◆ WHAT IS REQUIRED:
Reproduce this listing in full.

◆ GIVEN MATERIAL:
*** Block opens ***

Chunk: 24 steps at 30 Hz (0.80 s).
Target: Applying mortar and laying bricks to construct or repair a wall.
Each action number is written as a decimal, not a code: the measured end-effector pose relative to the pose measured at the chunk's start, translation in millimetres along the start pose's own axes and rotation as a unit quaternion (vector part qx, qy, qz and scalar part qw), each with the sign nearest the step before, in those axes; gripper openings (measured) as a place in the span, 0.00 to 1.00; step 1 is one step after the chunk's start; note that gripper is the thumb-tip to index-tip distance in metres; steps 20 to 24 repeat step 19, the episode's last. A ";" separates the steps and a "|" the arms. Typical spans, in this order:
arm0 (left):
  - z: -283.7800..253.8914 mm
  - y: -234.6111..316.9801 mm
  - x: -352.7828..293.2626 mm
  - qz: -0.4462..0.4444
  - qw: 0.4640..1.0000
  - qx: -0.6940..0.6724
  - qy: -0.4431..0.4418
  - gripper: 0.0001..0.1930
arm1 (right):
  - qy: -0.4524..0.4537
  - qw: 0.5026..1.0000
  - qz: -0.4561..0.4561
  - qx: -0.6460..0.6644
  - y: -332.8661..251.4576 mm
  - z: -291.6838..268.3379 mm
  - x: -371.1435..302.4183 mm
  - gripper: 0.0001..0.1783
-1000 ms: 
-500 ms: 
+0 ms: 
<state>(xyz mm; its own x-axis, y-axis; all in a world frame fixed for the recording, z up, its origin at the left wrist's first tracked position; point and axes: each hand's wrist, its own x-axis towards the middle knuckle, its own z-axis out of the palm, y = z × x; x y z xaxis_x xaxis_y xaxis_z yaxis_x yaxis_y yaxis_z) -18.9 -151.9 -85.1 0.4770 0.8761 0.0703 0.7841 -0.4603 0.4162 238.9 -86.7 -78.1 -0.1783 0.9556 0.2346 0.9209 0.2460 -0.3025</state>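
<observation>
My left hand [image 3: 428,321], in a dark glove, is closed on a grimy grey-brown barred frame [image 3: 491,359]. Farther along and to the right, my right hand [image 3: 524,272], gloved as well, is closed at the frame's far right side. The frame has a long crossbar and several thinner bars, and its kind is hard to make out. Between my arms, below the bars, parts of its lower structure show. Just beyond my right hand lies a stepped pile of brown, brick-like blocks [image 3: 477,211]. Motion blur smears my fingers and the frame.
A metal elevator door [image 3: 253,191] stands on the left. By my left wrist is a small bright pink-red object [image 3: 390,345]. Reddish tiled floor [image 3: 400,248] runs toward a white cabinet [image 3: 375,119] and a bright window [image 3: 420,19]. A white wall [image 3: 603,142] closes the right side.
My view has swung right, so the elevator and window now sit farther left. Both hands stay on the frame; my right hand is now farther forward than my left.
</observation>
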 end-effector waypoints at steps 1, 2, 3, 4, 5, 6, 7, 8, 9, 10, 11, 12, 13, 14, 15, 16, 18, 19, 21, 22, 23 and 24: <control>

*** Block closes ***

◆ TASK ANSWER:
Chunk: 24 steps at 30 Hz (0.80 s).
Target: Applying mortar and laying bricks to construct or repair a wall.
Each action number is written as a decimal, not a code: the measured end-effector pose relative to the pose measured at the chunk's start, translation in millimetres along the start pose's own axes and rotation as a unit quaternion (vector part qx, qy, qz and scalar part qw), each with the sign nearest the step before, in those axes; gripper openings (measured) as a place in the span, 0.00 to 1.00; step 1 is one step after the chunk's start; note that gripper is the thumb-tip to index-tip distance in metres; steps 20 to 24 repeat step 19, the episode's last. A ";" separates the steps and a "|" the arms. Typical spans, in this order:
arm0 (left):
  - z: -283.7800..253.8914 mm
  - y: -234.6111..316.9801 mm
  - x: -352.7828..293.2626 mm
  - qz: -0.4462..0.4444
  - qw: 0.4640..1.0000
  - qx: -0.6940..0.6724
  - qy: -0.4431..0.4418
  - gripper: 0.0001..0.1930
arm1 (right):
  - qy: -0.4524..0.4537
  - qw: 0.5026..1.0000
  - qz: -0.4561..0.4561
  - qx: -0.6460..0.6644
  - y: -332.8661..251.4576 mm
  - z: -291.6838..268.3379 mm
  - x: -371.1435..302.4183 mm
  - gripper: 0.0001..0.1783
-1000 ms: 
-500 ms: 
+0 ms: 
<state>(xyz mm; its own x-axis, y-axis; all in a world frame fixed for the recording, z up, its origin at the left wrist's first tracked position; point and axes: each hand's wrist, its own x-axis towards the middle knuckle, its own z-axis out of the palm, y = z × x; x y z xaxis_x xaxis_y xaxis_z yaxis_x yaxis_y yaxis_z) -18.9 -151.9 -85.1 0.4770 0.8761 0.0703 0.7841 -0.4603 0.4162 238.9 -86.7 -78.1 -0.1783 0.9556 0.2346 0.9209 0.2460 -0.3025</state>
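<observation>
My left hand [image 3: 428,321], in a dark glove, is closed on a grimy grey-brown barred frame [image 3: 491,359]. Farther along and to the right, my right hand [image 3: 524,272], gloved as well, is closed at the frame's far right side. The frame has a long crossbar and several thinner bars, and its kind is hard to make out. Between my arms, below the bars, parts of its lower structure show. Just beyond my right hand lies a stepped pile of brown, brick-like blocks [image 3: 477,211]. Motion blur smears my fingers and the frame.
A metal elevator door [image 3: 253,191] stands on the left. By my left wrist is a small bright pink-red object [image 3: 390,345]. Reddish tiled floor [image 3: 400,248] runs toward a white cabinet [image 3: 375,119] and a bright window [image 3: 420,19]. A white wall [image 3: 603,142] closes the right side.
My view has swung right, so the elevator and window now sit farther left. Both hands stay on the frame; my right hand is now farther forward than my left.
</observation>
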 end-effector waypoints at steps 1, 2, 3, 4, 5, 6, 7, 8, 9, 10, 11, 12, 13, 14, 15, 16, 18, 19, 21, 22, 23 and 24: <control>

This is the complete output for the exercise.